Indulging in Chris Davey's lighting designs to mimic delicate beams of sunlight, and the creative decision to project without mics all contribute to the earthy environments of the rustic Irish countryside. Newman's vision, at times leaning towards the "theatrical reality" of a thrust stage, is inherently conventional for Dancing At Lughnasa. Perhaps where, as an audience member, it loses resonance, our modern crave for something familiar that we can connect with opposed to a period play.


With a giant sun beating down above the action, O'Connor's design is metaphorical for the festival of Lughnasa, the scorching heat seducing a Christian family to join the harvest. Scenery primarily defined by stone and grass in the foreground, the back hills are characterised by bundles of hay and an impasto, textured sky in its idealistic beauty that Rose dotes upon.

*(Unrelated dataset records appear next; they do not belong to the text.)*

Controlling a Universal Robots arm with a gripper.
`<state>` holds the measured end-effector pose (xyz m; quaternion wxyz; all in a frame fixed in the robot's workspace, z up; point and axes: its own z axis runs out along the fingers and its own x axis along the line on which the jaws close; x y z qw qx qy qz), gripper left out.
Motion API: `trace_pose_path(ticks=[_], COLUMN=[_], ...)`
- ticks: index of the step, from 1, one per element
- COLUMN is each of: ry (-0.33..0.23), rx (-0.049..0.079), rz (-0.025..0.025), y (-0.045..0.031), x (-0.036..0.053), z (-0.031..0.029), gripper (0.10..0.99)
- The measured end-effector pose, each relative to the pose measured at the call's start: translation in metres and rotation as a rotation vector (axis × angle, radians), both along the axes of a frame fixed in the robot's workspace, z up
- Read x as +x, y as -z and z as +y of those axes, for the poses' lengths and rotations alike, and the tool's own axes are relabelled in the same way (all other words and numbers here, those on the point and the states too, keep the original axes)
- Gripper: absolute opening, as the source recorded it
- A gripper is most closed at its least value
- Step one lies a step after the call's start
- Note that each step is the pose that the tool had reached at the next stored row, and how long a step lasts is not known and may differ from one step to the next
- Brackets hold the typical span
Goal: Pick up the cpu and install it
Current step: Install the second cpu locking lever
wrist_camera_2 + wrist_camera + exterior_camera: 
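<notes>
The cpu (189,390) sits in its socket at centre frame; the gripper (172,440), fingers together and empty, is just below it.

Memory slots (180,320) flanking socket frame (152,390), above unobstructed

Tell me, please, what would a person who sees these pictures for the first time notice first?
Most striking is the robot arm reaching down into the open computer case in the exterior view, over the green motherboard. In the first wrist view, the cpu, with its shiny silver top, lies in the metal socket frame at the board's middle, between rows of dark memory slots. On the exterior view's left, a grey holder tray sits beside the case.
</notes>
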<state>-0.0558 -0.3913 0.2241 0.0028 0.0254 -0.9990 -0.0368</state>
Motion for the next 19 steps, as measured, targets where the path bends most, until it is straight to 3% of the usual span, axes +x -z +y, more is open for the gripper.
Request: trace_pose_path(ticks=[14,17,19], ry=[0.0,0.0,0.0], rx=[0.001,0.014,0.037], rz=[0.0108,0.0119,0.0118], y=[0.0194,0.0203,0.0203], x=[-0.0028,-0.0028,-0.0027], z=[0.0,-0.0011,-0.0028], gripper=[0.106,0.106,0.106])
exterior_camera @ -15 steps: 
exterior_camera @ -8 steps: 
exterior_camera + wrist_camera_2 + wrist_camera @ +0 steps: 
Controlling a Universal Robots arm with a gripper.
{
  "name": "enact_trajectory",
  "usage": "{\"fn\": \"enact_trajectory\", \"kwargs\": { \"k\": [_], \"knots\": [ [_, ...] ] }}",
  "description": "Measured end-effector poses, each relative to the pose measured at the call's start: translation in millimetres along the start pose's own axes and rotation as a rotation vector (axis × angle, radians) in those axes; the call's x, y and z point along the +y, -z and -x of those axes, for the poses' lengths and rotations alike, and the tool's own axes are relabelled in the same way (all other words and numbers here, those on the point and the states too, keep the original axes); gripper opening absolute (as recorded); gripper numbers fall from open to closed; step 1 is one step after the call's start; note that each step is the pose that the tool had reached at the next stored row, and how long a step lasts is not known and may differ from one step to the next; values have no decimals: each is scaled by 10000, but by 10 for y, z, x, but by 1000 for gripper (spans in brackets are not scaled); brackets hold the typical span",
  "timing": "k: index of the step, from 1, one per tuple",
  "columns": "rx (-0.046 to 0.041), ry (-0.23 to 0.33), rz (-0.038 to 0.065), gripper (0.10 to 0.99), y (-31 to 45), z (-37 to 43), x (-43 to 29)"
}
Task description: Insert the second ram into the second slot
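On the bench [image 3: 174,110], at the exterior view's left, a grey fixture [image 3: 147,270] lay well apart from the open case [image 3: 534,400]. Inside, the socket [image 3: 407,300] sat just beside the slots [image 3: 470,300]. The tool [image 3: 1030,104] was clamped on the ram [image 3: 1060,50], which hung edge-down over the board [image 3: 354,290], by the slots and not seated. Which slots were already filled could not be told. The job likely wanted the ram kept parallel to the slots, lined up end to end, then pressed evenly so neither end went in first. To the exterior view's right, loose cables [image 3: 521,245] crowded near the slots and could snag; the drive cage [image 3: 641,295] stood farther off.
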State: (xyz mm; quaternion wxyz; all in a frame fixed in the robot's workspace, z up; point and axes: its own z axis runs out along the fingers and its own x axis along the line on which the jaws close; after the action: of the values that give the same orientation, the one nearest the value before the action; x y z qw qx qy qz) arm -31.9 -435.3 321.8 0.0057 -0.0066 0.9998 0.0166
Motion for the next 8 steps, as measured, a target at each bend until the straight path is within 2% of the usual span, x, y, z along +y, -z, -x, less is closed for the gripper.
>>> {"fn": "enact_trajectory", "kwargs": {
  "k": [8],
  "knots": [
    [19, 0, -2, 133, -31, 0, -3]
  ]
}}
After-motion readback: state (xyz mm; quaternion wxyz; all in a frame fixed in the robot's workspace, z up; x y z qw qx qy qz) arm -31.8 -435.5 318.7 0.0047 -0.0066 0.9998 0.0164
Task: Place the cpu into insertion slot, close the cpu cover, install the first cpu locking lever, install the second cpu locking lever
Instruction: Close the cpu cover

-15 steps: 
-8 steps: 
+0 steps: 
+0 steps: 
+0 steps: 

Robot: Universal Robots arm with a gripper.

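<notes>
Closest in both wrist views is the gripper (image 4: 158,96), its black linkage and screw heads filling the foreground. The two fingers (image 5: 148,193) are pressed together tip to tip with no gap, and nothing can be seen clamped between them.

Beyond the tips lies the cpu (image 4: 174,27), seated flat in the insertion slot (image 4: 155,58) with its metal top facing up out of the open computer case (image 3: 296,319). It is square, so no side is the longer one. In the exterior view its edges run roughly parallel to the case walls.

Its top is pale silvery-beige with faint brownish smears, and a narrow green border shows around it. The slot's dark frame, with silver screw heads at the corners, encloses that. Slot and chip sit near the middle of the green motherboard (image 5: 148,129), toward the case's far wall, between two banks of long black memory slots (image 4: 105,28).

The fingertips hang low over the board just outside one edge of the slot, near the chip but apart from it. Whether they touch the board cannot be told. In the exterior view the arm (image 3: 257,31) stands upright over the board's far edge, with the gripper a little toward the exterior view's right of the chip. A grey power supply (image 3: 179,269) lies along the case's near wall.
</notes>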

Rachel O'Connell's Rose is engrossing and charming in her boundless naivety, the glimmer in her eye that seeks the potential to escape as the more youthful of the Mundy's. Upon post-show research, Rose's developmental disability isn't abundantly clear through this revival, where her sister's anxieties appear to be caused solely by her age. This prior contextual knowledge, given the ambiguous offstage character of Danny Bradley exploiting her vulnerability, would make her character more coherent, other than Friel's description of Rose as "simple".


Photography Credit: Johan Persson
Photography Credit: Johan Persson

The history of the Mundy family is told through Michael Evans, a generation on from its 1930s setting as Christina's grown child. Kwaku Fortune has a magnificent knack for storytelling, a vocal timbre that is mightily successful in comforting his listeners. However, these lengthy monologues are often used to tell us the story, rather than seeing it unfold. I earlier used the adjective uneventful to describe this production, where much of the action takes place outside the script, instead bearing witness to interpersonal conversations and family memories too distant from us.


I wish I could describe what Dancing At Lughnasa intends to represent. With an attractive visual artistry, metaphors of liberation, tradition, and the disputes between religion and the secular see the Mundy sisters dance for survival. Although with a running time of 2hrs 35mins, the extent of yearning is excessive and heavy-hearted for modern viewers. A collaboration with Manchester's Royal Exchange Theatre, Newman's Crucible Theatre debut is a meritable predecessor to a compelling first season.